HOW TO COMPLETE THIS TASK: Leaving out the images, reproduce every line of the data that follows exactly.

[[ PROVIDED MATERIAL, beginning ]]

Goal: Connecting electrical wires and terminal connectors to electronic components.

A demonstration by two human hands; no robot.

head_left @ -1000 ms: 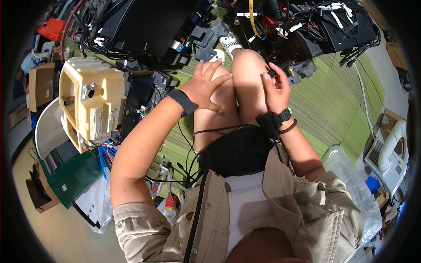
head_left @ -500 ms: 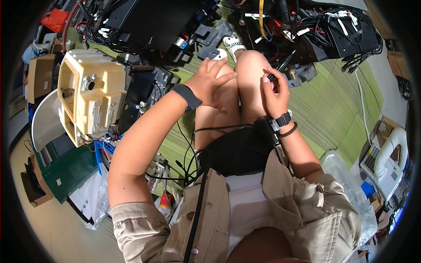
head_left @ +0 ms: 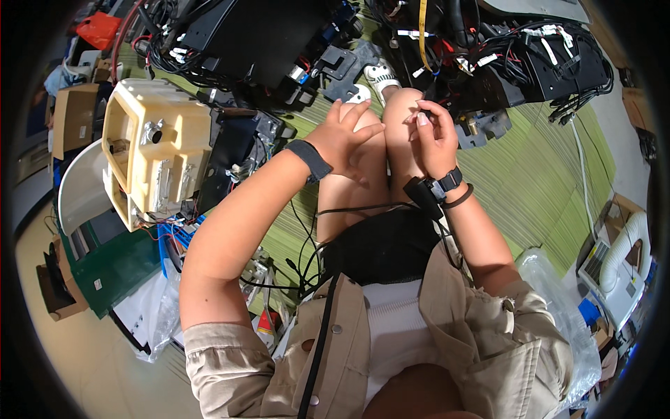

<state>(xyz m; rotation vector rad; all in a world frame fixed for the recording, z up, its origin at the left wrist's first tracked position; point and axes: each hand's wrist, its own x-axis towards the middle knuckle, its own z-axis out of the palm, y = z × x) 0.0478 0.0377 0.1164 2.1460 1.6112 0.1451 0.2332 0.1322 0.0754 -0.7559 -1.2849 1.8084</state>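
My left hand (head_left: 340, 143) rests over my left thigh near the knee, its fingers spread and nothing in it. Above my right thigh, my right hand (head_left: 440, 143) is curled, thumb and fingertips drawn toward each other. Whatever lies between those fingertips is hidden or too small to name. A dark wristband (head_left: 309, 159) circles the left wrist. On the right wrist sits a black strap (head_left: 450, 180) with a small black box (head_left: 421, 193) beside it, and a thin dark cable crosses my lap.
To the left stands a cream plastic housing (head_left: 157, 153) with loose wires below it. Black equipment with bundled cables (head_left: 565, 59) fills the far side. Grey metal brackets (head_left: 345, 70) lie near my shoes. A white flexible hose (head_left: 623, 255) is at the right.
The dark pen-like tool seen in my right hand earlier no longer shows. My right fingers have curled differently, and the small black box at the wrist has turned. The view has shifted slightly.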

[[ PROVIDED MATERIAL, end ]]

RESULT FOR THIS EXERCISE:
Goal: Connecting electrical wires and terminal connectors to electronic components.

A demonstration by two human hands; no robot.

head_left @ -1000 ms: 
head_left @ -500 ms: 
head_left @ +0 ms: 

<state>(xyz m; rotation vector rad; all in a world frame fixed for the recording, z up, its origin at the left wrist's first tracked position; point and axes: each hand's wrist, its own x-axis towards the middle knuckle, its own z-axis out of the palm, y = z × x) 0.0478 0.0377 0.1164 2.1460 1.6112 0.1451 0.2332 0.1322 0.0754 -0.7559 -1.2849 1.8084</state>
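My left hand (head_left: 340, 143) rests over my left thigh near the knee, its fingers spread and nothing in it. Above my right thigh, my right hand (head_left: 440, 143) is curled, thumb and fingertips drawn toward each other. Whatever lies between those fingertips is hidden or too small to name. A dark wristband (head_left: 309, 159) circles the left wrist. On the right wrist sits a black strap (head_left: 450, 180) with a small black box (head_left: 421, 193) beside it, and a thin dark cable crosses my lap.
To the left stands a cream plastic housing (head_left: 157, 153) with loose wires below it. Black equipment with bundled cables (head_left: 565, 59) fills the far side. Grey metal brackets (head_left: 345, 70) lie near my shoes. A white flexible hose (head_left: 623, 255) is at the right.
The dark pen-like tool seen in my right hand earlier no longer shows. My right fingers have curled differently, and the small black box at the wrist has turned. The view has shifted slightly.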

This finishes the response to the exercise.